After reading yet another book by that fine author L. Ron Hubbard, I realized he is right. If you feel a burning desire to start a new religion it is your ethical duty to do it. The loss of poor souls because of my failure to do my duty would result in my eternal damnation to the hell of non-sensible, circular arguments. To prevent this I am following my calling and starting the First Church of the Lswotes. Through many dreams that I have only recently understood, I must tell mankind of my discoveries. But not to lose sight of my great friend and mentor L. Ron, I am trying to use his wisdom in setting out my church for the poor unwashed.

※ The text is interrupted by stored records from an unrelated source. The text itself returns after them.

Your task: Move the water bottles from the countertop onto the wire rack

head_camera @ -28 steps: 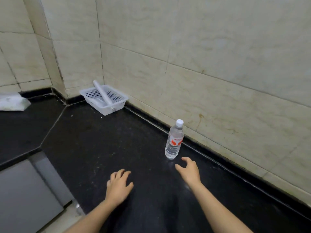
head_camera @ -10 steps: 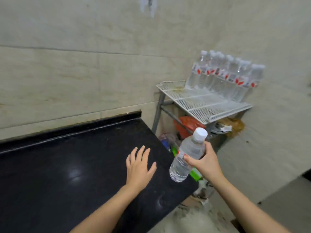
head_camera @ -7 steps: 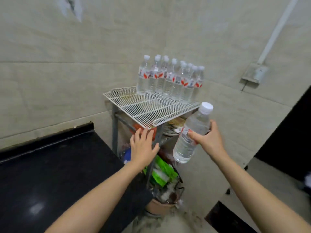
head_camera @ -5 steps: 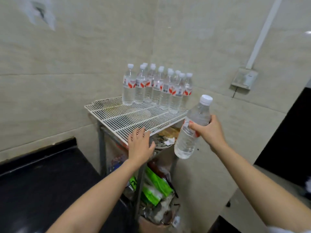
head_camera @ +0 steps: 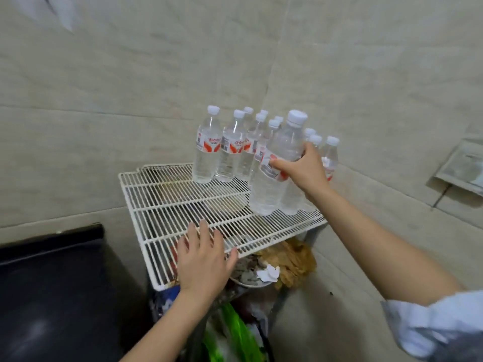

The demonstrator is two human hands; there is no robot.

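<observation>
Left hand (head_camera: 202,259) lies flat and open, fingers spread, on the wire rack (head_camera: 167,202) front edge. Right hand (head_camera: 304,169) wraps the held bottle (head_camera: 277,163) at its label: cap toward 12, leaning slightly to 1, base hovering just over the rack and hiding the bottles (head_camera: 230,147) behind.

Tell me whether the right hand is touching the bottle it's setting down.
Touching. The head view shows the right hand wrapped around the bottle at its label, fingers pressed on the plastic.
</observation>
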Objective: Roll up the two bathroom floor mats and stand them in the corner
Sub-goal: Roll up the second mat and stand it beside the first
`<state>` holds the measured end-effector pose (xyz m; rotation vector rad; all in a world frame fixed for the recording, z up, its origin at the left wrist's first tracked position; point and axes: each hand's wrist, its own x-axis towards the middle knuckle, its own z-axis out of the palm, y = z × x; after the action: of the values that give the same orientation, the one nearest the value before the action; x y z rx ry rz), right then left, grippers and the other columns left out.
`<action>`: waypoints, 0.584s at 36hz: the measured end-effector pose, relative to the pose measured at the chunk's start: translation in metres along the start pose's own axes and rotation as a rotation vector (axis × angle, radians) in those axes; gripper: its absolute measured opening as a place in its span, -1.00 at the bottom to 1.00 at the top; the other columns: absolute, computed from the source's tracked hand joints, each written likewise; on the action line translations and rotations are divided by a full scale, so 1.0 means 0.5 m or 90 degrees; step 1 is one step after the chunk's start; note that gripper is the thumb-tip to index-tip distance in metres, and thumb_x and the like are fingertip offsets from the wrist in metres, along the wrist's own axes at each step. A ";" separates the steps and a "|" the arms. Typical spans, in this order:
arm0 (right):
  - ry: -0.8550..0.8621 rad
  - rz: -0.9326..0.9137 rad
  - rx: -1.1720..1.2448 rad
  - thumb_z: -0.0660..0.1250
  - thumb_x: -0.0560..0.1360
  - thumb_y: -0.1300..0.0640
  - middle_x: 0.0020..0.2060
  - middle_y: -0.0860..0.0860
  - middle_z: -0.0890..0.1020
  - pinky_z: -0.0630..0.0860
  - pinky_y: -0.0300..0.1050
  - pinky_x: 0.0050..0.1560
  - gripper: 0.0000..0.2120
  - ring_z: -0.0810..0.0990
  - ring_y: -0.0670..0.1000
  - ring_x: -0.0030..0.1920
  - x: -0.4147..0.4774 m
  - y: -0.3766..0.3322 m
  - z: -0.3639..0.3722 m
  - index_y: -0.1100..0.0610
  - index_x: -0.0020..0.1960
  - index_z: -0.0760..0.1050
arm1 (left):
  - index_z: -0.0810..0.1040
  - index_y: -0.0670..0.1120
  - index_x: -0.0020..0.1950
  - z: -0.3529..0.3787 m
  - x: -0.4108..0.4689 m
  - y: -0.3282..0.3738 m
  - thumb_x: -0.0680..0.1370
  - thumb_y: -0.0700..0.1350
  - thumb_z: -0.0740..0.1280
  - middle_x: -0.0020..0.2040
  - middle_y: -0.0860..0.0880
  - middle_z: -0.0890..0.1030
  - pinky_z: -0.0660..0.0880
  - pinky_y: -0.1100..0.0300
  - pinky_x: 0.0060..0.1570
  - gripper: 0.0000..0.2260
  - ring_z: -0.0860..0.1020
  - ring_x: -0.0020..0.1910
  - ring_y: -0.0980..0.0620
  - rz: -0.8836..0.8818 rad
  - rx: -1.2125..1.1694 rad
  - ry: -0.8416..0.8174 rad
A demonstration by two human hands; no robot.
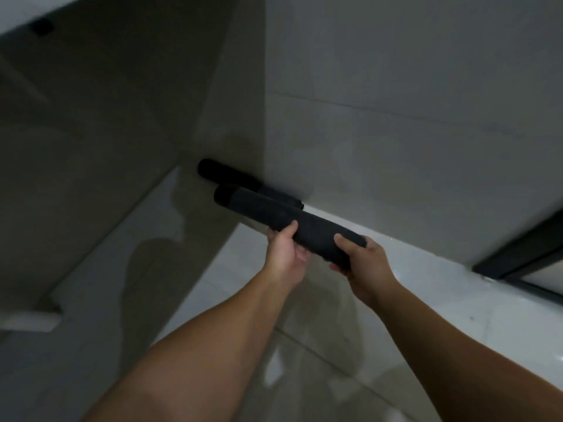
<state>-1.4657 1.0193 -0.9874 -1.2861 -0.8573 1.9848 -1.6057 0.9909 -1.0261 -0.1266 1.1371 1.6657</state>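
- While both bare forearms reach forward from the bottom of the view, the two hands hold one rolled dark floor mat (274,217) between them; this held mat is a tight grey-black cylinder, slanting from upper left to lower right, above the pale floor (304,345)
- Left hand (285,254) grips the roll near its middle; its fingers (288,228) curl up and over the front of the mat, closed on it
- Right hand (362,263) clasps the roll's near end; its fingers (342,242) wrap over the top of the mat, clenched on it
- Second rolled mat (228,176), just as dark, sits behind and just beside the held one, along the foot of the tiled wall (396,132) where two wall faces meet in a corner; whether it touches the held mat cannot be told
- Floor is glossy pale tile with soft reflections; the left side of the scene is dim and blurred
- Dark frame (524,254) crosses the right edge, low against the wall
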 end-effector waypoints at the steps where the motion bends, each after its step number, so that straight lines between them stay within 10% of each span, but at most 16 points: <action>1: 0.000 0.013 -0.003 0.35 0.51 0.21 0.00 0.21 0.62 0.54 -0.14 -0.33 -0.90 0.63 0.22 -0.03 0.009 0.005 0.012 0.17 0.00 0.46 | 0.29 -0.04 0.43 -0.005 0.009 0.011 0.55 -0.19 0.28 0.25 -0.25 0.55 0.60 -0.07 0.01 -0.55 0.57 0.17 -0.22 0.012 0.001 0.000; 12: -0.129 -0.302 -0.745 0.40 0.45 0.00 0.12 -0.05 0.46 0.48 -0.12 0.14 -0.50 0.50 -0.03 0.08 0.118 0.006 0.067 -0.05 0.35 0.37 | 0.33 0.03 0.35 -0.050 0.108 0.082 0.53 -0.30 0.33 0.24 -0.15 0.55 0.60 -0.04 -0.06 -0.54 0.57 0.17 -0.19 0.115 0.062 0.067; 16: -0.279 -0.385 -0.820 0.38 0.47 0.13 0.24 0.08 0.44 0.44 -0.09 0.19 -0.53 0.51 0.11 0.15 0.187 0.011 0.069 0.05 0.36 0.42 | 0.28 0.02 0.43 -0.061 0.151 0.086 0.50 -0.30 0.37 0.26 -0.17 0.55 0.60 -0.02 0.00 -0.44 0.61 0.10 -0.13 0.134 0.021 0.126; 21: -0.300 -0.429 -0.782 0.32 0.49 0.23 0.23 0.11 0.42 0.36 -0.24 0.10 -0.64 0.53 0.11 0.11 0.282 0.053 0.112 0.12 0.28 0.48 | 0.49 -0.24 0.19 -0.072 0.183 0.090 0.53 -0.31 0.33 0.20 -0.26 0.58 0.56 0.06 0.08 -0.76 0.61 -0.02 -0.08 0.134 0.031 0.200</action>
<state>-1.5692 1.1027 -1.0656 -0.7938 -2.5637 1.1219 -1.6963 1.0293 -1.0714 -0.2517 1.4663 1.8460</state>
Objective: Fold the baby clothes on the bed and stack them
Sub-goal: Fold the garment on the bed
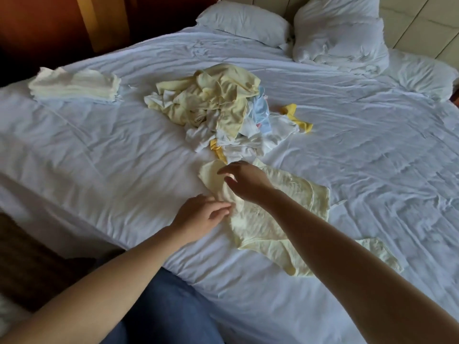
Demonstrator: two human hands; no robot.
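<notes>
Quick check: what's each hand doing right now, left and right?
Left hand: open, fingers resting at the edge of the pale yellow garment.
Right hand: open, over the same garment, gripping nothing.

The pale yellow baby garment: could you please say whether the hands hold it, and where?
Nothing plainly gripped: left hand touches the garment at its left edge; right hand hovers open over its far end.
</notes>
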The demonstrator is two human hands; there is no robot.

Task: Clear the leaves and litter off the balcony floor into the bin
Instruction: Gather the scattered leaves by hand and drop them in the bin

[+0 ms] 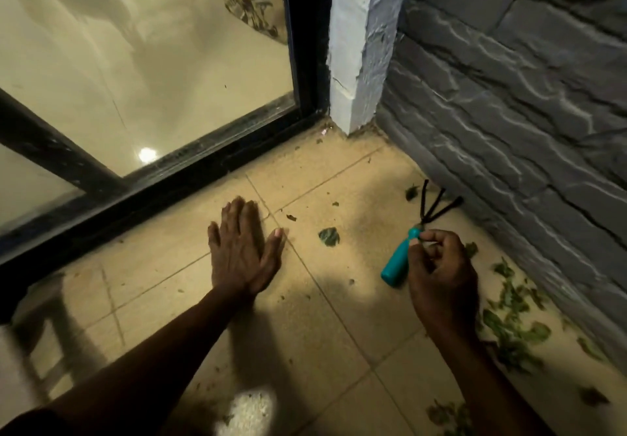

My visions have shown me that people named jenkinsfan in a non-cleared state will insult people with offending sig lines and pretend to show concern for others by insulting their arguments while actually not trying to understand a word of it. I have the ability to eviscerate these people of their unsound thinking processes through the use of my newly perfected New Testament clearing machine. This machine is free for my followers’ use and is administered by my trained, professional staff. They have the highest credentials and training and their services are provided at no cost to my loving following with only a small $1000 surcharge for stationary for each session. A cleared jenkinsfan will be no longer have the fog of the New Testament clouding their vision and will accept other people’s curses with a smile and the extension of the middle finger.
My calling demands I follow my visions. You jenkinsfans have nothing to lose but your faulty arguments and your inability to listen to others.
And here all this time I thought it was “I” swote. Those lower-case L’s are a booger, huh?
Thanks for clearing that up!
Lswote, Lswote…
Re: the sig line–I do hear you, yeah.
But the other stuff, hey, you oughta know by now, if you’re talkin’ to a Fundie, especially if you’re talkin’ to somebody who by his own admission says he came over here from the Left Behind MB just to witness, you are by definition talkin’ to someone whose mind is already made up. This is a surprise to you? ::: look of incomprehension ::: You mean you served T-bone steak to a bunch of vegans and they wouldn’t eat it? The nerve a some people…
Whoa, we’re gettin’ too damn many churches around these parts. First there was the Church of David B, then I declared UncleBeer’s Church o’ Apathy and now we have lswote’s temple.
When are we going to take care of our temporal needs? It looks like the spiritual stuff is more than covered.
Could I just teach the Sunday school so that I do not have to listen to the sermon?
I’ll even help to make the costumes for the Christmas play…are we still having Christmas?
I just put on a batch of wine for communion…none of that grape juice shit for this church, nope not gonna have the fake stuff, can’t do it, just wouldn’t be right.
Get some good faith and morality going, and then it has to get codified into a religion–and then follow CHURCHES, which mean footnotes, pettifogging, picking of nits, deconstructionist interpretations, mastubatory liturgical footnotes and translation catfights. (Pogroms, sectarian slaughter, crusdades, jihads and inquisitorial tortures to follow…)
A pox on all your houses. May ye be judged by the selfsame principles you espouse.
Continue without me, thanks all the same. Confused, muddled but basically kindly folks, c’mon over. The food ain’t fancy, but there’s always enough to share.
Your faith is yours. Don’t blather on about it. Wash your hands. Sit down, pass the platters, be nice to the person next to you and sneak a few bites to the critters under the table.